Max Verstappen podrían alcanzar los números de Senna y Prost esta temporada. Al brasileño le podría igualar en número de mundiales, al francés el número de carreras ganadas; si nada cambia en el resto de escuderías, al mantenerse vigente este reglamento todavía durante unos años, superará a estos astros de la F1 para colocarse con nombre propio en el Olimpo de este deporte.

Del resto, destacar a Lando Norris por una salida valiente y un ritmo increíble: no me extraña que Red Bull haya pensado en él para sustituir a un Checo Pérez errático, lento y que no terminó la carrera. Y pese a que Ferrari, Mercedes y Aston Martin no pudieron descorchar el champán, todos ellos pueden sacar lecciones positivas.

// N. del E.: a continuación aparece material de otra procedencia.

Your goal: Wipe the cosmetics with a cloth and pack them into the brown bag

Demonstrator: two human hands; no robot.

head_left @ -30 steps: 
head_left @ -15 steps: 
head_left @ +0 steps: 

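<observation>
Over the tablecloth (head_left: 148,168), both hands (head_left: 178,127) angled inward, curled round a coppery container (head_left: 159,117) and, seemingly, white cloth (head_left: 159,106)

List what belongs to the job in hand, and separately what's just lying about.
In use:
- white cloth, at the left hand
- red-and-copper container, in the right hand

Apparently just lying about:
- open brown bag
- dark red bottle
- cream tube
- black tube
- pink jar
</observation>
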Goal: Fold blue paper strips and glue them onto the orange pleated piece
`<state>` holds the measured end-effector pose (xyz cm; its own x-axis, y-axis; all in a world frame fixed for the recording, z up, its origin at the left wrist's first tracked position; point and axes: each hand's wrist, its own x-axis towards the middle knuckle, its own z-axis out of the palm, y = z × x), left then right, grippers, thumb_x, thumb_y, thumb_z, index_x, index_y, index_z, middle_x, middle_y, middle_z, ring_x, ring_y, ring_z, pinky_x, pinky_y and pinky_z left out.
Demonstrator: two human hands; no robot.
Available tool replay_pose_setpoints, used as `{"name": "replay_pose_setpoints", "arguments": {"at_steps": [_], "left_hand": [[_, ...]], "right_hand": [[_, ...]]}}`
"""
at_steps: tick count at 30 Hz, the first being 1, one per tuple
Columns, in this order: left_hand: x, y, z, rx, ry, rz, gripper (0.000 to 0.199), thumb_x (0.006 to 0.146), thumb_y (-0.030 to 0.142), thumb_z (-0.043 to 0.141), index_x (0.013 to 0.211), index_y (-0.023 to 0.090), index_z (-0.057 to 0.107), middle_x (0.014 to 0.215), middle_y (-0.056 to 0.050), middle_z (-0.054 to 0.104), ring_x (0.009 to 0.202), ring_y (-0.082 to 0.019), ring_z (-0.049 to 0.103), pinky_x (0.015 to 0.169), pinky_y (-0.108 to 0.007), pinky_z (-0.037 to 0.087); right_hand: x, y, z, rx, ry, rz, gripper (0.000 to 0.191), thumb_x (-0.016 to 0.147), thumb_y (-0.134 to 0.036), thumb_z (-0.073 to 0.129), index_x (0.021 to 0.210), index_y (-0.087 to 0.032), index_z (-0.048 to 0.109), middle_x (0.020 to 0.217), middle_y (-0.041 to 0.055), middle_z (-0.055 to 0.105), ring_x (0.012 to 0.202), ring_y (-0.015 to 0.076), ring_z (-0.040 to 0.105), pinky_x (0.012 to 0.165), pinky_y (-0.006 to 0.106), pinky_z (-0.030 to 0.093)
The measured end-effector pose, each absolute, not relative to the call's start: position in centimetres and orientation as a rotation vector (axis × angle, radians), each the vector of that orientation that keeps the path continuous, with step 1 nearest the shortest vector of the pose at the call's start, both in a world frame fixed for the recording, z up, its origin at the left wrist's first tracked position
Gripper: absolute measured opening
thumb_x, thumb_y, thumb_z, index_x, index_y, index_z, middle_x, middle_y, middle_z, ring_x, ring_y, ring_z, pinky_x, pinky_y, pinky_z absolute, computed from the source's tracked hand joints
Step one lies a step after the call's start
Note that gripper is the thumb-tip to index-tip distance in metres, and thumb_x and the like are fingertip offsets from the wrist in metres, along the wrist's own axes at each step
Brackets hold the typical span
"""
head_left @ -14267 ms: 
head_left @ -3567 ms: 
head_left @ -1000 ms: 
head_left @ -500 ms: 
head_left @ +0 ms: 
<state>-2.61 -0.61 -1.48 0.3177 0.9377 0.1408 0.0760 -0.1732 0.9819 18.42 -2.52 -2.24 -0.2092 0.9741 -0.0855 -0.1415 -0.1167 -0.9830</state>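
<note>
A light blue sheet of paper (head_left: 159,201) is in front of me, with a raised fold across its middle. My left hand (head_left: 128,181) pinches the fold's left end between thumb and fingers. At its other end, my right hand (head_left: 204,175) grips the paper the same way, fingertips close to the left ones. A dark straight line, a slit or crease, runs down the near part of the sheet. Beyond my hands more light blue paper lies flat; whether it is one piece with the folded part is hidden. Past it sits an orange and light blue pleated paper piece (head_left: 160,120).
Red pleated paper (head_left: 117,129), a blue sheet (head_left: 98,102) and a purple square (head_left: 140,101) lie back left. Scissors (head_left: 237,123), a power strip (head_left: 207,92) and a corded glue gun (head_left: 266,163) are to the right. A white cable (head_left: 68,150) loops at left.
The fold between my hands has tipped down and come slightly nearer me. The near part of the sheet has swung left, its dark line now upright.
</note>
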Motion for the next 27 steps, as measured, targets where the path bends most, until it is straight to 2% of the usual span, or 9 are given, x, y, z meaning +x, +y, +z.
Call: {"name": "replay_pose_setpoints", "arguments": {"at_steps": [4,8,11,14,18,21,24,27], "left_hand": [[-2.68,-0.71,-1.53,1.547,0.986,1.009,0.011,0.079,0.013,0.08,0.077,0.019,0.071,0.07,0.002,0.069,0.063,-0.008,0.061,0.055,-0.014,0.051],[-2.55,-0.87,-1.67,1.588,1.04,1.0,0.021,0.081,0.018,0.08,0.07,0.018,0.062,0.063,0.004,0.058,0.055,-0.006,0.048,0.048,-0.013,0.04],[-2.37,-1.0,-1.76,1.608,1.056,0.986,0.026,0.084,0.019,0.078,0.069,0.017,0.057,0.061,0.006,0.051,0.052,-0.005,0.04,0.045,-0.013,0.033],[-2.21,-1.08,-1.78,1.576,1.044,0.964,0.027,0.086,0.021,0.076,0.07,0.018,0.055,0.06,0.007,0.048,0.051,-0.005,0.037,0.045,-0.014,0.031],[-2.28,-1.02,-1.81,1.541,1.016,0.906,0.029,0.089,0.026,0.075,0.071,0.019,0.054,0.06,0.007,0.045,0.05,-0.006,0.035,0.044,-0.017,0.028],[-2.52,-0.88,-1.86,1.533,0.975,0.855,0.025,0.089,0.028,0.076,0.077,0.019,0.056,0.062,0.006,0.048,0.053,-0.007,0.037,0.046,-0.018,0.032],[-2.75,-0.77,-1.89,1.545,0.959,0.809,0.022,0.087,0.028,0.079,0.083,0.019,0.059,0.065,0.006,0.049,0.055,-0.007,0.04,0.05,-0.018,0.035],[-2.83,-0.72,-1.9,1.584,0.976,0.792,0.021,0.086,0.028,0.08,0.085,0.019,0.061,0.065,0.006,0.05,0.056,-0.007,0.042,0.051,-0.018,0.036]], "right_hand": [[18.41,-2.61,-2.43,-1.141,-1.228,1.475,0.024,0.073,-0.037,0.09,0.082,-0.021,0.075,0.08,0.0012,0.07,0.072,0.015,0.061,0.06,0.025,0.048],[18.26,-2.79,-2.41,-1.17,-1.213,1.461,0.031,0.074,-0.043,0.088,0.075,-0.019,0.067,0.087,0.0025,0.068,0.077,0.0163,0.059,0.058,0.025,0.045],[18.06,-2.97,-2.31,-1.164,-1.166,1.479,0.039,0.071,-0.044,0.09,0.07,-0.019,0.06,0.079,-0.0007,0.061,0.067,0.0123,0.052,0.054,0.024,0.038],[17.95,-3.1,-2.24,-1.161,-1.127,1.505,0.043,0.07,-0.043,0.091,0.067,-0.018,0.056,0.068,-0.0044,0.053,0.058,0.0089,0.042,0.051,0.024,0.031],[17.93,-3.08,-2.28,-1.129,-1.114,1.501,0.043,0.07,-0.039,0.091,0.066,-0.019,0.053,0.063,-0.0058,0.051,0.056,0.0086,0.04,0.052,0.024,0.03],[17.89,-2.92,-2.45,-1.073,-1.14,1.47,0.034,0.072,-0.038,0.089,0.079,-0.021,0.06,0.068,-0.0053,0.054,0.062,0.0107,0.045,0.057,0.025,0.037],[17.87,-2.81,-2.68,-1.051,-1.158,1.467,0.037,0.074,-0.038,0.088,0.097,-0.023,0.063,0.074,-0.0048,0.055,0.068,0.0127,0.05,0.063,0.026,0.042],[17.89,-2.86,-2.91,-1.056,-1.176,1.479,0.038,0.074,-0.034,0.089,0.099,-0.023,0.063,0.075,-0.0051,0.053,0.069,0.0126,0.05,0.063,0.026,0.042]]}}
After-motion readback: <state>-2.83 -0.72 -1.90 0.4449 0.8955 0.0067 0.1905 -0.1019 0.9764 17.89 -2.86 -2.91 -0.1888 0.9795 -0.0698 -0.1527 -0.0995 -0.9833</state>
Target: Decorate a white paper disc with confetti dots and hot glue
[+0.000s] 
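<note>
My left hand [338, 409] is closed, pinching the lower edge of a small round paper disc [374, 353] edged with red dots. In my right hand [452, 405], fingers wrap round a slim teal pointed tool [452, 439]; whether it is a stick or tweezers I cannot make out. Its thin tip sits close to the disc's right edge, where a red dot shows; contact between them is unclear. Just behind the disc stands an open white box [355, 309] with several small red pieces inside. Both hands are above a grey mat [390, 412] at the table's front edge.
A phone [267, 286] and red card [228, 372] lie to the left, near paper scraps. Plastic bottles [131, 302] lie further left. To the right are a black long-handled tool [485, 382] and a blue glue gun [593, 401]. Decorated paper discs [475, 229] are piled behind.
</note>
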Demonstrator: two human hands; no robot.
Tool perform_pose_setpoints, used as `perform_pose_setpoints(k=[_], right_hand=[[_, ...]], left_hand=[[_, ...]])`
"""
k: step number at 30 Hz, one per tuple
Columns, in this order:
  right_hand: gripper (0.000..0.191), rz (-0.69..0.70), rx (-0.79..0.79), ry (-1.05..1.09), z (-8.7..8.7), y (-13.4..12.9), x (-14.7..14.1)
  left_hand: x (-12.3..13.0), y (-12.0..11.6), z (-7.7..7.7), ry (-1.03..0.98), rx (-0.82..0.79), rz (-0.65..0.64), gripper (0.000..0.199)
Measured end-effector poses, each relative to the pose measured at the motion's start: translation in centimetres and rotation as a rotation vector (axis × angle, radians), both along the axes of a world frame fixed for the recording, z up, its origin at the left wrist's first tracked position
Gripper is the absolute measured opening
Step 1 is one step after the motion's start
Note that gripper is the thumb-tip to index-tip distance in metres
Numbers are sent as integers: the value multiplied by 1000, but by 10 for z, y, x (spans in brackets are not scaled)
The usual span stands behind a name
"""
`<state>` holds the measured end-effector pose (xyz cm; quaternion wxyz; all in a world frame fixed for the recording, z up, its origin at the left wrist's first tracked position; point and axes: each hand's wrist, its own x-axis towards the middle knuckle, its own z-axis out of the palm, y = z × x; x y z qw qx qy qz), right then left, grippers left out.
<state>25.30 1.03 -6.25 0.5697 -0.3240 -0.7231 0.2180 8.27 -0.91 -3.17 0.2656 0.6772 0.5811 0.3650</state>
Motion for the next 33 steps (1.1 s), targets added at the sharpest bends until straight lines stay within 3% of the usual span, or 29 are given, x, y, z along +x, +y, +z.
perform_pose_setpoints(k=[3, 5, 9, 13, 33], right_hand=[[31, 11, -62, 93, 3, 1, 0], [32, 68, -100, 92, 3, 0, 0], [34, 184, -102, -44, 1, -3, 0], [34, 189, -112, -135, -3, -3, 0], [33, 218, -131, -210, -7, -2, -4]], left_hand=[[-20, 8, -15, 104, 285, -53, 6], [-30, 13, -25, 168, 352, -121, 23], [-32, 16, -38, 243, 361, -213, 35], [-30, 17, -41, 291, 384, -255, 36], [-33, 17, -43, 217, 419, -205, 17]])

Ferrari ha demostrado que ha superado sus problemas de extrema degradación de neumáticos, Mercedes sigue creciendo sin poner límites a sus pilotos para competir y Aston Martin ha recuperado algo de rendimiento superando a Alpine, aunque les lastra la velocidad punta.

Fernando Alonso y Carlos Sainz pudieron estar más adelante, pero esta vez las estrategias de paradas no fueron las más óptimas, el muro se equivocó, estuvo lento —sobre todo en el caso de Ferrari con Carlos— y los pilotos se quedaron atrás. Ambos se llevaron puntos para casa aunque podrían haber sido más.